WHAT TO PRODUCE |
Scan the records beneath this line for the line holding "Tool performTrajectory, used" and the line holding "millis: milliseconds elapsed", then transcribe exactly those two and all lines between.

EXERCISE DATA |
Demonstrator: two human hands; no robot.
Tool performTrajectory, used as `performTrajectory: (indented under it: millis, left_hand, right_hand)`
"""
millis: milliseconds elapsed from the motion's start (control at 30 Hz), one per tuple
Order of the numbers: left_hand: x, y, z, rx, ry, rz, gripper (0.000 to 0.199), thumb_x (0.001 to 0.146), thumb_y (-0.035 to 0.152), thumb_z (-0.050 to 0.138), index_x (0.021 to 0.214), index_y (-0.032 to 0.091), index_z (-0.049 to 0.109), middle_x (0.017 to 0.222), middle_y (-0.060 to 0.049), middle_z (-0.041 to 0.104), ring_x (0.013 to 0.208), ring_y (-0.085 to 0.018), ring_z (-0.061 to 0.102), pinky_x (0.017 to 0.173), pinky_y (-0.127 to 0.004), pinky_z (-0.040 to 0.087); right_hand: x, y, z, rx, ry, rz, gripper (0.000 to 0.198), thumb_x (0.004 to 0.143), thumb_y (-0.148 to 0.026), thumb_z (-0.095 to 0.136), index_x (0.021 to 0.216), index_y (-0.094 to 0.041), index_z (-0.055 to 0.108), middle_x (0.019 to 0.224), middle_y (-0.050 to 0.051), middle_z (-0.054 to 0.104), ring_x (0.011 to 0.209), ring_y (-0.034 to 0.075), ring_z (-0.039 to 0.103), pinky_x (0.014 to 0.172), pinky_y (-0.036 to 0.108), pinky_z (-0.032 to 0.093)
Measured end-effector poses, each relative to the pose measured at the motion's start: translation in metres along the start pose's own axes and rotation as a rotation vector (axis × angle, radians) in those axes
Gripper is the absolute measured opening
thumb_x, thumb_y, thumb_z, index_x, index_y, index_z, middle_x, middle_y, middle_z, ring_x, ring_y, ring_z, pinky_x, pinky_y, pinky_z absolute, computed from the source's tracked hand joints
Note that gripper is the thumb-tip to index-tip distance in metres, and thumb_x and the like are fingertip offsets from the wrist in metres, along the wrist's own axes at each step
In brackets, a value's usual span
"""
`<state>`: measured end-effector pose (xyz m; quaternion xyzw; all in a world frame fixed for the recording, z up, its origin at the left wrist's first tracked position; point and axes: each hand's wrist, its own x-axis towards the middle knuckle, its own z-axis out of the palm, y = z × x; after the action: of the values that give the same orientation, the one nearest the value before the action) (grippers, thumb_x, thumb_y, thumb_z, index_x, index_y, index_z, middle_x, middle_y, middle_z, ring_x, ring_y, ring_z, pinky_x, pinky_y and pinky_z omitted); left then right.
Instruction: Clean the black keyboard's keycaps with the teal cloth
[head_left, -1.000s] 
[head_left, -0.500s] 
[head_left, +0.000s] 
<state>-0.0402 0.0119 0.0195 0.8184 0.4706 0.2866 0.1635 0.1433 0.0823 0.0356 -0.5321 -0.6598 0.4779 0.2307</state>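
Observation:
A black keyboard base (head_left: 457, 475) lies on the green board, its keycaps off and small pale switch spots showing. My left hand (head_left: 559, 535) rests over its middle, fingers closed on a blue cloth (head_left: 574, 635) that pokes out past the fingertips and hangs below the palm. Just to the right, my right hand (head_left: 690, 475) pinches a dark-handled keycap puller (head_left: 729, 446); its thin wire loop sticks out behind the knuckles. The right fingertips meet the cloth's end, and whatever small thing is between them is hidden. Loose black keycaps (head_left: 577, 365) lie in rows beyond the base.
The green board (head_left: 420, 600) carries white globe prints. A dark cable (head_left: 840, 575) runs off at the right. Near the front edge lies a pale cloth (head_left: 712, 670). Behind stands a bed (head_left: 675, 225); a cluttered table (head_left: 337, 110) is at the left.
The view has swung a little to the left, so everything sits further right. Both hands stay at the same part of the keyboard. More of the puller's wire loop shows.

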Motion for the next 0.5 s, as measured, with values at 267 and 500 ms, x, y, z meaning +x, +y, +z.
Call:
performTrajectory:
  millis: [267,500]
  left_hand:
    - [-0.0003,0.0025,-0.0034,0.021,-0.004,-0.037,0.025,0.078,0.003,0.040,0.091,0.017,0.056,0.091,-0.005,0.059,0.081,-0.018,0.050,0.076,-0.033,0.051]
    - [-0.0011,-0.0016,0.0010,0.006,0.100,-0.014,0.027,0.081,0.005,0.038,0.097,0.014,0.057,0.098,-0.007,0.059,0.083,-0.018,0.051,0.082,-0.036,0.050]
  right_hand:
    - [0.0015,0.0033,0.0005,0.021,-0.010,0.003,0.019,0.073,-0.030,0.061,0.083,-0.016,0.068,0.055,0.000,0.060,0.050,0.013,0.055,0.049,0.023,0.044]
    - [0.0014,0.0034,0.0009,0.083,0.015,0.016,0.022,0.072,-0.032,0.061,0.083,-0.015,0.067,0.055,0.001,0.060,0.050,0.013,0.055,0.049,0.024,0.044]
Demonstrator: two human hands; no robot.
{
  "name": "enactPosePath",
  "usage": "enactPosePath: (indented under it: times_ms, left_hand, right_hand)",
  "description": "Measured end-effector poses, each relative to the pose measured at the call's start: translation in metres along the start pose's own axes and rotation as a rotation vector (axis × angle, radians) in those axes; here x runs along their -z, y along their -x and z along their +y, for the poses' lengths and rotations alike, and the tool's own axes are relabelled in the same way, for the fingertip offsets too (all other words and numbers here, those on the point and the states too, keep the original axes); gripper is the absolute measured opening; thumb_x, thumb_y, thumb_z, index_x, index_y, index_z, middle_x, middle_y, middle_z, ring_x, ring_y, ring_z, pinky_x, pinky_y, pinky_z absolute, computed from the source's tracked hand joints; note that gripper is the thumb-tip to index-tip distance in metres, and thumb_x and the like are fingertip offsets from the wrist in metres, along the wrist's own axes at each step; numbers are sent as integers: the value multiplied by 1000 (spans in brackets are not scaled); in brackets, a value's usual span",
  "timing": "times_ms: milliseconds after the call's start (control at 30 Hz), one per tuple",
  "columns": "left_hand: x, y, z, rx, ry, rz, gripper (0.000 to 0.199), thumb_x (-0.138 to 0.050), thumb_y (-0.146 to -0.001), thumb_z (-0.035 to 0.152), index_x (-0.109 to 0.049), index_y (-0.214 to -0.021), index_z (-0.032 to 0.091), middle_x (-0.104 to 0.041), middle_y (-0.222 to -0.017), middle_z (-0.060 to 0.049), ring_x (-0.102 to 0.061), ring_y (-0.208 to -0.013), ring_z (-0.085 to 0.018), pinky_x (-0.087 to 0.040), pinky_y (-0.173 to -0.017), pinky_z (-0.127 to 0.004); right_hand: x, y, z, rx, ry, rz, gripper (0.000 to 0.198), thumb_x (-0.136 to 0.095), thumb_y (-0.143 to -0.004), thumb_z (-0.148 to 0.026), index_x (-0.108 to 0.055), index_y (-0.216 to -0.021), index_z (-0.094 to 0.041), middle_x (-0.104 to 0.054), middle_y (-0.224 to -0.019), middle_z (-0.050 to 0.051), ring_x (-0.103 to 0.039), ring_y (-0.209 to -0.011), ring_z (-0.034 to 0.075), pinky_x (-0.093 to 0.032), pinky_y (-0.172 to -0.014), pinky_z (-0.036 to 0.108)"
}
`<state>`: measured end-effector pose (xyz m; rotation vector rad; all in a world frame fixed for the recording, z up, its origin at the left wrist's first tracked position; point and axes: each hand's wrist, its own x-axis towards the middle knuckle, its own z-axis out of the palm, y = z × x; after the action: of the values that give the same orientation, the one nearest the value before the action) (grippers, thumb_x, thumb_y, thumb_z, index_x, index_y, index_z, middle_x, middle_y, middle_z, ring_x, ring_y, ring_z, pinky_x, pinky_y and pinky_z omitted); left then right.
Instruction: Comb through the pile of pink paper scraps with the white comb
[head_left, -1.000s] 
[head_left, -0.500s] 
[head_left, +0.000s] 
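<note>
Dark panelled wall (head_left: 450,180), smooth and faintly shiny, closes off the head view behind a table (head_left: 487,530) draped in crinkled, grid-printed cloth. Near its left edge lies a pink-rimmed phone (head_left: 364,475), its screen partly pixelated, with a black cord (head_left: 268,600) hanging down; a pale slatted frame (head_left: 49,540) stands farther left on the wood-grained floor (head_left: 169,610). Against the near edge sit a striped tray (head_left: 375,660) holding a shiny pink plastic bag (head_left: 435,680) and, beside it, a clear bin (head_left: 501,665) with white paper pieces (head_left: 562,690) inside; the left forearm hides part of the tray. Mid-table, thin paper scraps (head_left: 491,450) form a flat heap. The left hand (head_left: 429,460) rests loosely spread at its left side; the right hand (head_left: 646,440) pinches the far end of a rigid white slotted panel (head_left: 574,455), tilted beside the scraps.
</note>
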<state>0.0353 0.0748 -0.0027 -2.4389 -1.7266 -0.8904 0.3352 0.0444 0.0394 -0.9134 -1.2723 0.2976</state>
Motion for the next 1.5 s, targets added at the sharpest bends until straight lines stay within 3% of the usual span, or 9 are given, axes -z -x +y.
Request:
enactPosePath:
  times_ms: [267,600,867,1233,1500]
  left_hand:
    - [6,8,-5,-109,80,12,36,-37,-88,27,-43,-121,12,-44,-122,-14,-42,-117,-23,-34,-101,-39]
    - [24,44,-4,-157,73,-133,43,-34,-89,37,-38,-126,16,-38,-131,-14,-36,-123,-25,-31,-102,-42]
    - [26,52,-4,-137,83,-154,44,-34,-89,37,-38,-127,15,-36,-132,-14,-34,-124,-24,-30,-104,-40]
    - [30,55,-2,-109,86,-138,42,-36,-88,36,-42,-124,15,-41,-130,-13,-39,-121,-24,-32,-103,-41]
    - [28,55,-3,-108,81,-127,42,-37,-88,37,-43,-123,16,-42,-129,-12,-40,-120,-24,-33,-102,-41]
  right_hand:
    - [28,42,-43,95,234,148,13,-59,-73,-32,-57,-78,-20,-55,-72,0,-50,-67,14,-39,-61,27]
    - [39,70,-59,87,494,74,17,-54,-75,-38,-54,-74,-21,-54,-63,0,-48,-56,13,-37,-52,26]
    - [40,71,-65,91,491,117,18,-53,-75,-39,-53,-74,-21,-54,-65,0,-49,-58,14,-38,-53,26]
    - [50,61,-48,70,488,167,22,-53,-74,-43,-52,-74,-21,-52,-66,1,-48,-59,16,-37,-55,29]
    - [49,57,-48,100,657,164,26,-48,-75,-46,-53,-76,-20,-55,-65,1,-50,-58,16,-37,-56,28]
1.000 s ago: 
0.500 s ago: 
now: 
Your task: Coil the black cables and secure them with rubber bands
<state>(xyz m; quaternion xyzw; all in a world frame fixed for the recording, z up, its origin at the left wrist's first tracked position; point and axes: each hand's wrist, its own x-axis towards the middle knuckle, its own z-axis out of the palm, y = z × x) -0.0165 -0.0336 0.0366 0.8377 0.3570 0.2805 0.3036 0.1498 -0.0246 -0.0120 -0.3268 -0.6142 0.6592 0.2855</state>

ANSWER BOX |
Tool performTrajectory, used as `performTrajectory: (indented under it: millis, left_hand, right_hand)`
"""
millis: milliseconds elapsed from the motion's start (control at 30 Hz), one per tuple

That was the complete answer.